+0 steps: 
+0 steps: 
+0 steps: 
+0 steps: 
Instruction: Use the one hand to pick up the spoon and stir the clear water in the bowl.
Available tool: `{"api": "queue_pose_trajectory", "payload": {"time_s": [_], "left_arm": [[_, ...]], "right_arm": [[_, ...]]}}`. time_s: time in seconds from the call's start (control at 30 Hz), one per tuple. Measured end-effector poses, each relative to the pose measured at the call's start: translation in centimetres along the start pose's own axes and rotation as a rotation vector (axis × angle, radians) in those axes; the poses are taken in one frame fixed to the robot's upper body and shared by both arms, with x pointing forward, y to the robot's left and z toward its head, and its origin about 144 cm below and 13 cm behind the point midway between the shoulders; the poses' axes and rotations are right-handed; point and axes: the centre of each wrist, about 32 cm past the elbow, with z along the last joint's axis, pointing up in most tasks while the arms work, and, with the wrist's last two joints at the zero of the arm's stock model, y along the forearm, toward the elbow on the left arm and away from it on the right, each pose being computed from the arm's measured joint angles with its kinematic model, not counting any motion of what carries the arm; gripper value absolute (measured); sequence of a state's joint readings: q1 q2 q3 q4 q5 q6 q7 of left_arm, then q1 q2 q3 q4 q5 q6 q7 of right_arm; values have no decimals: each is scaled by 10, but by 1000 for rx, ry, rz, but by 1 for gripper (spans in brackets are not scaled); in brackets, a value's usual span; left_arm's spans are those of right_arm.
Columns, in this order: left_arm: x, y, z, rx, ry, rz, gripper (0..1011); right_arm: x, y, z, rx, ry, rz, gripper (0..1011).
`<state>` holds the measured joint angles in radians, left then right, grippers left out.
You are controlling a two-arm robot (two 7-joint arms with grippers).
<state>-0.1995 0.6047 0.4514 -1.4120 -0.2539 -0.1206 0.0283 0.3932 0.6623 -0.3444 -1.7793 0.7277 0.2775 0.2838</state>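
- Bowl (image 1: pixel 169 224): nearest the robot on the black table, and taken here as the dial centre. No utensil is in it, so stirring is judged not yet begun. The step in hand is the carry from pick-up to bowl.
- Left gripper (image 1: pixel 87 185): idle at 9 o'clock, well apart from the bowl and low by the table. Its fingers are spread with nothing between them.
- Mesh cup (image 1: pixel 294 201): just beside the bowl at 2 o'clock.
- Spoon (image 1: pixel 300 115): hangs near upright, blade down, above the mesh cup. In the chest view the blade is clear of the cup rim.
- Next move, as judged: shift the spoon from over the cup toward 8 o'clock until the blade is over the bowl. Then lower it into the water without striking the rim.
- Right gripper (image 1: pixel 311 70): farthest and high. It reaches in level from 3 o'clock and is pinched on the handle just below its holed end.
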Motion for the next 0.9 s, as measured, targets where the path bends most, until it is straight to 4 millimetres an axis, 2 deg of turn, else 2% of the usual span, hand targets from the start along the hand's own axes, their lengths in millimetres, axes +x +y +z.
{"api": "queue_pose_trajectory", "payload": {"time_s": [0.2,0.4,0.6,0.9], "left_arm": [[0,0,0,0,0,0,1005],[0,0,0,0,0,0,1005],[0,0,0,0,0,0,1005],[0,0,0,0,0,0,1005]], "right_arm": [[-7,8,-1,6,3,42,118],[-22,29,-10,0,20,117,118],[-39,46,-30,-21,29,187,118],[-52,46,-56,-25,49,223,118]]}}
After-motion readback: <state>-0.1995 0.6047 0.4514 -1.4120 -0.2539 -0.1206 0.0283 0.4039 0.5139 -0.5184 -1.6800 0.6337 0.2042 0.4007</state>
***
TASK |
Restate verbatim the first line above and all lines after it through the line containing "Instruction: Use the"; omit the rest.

THE ANSWER |
+0 steps: 
+0 steps: 
+0 steps: 
+0 steps: 
Instruction: Use the one hand to pick up the spoon and stir the clear water in the bowl.

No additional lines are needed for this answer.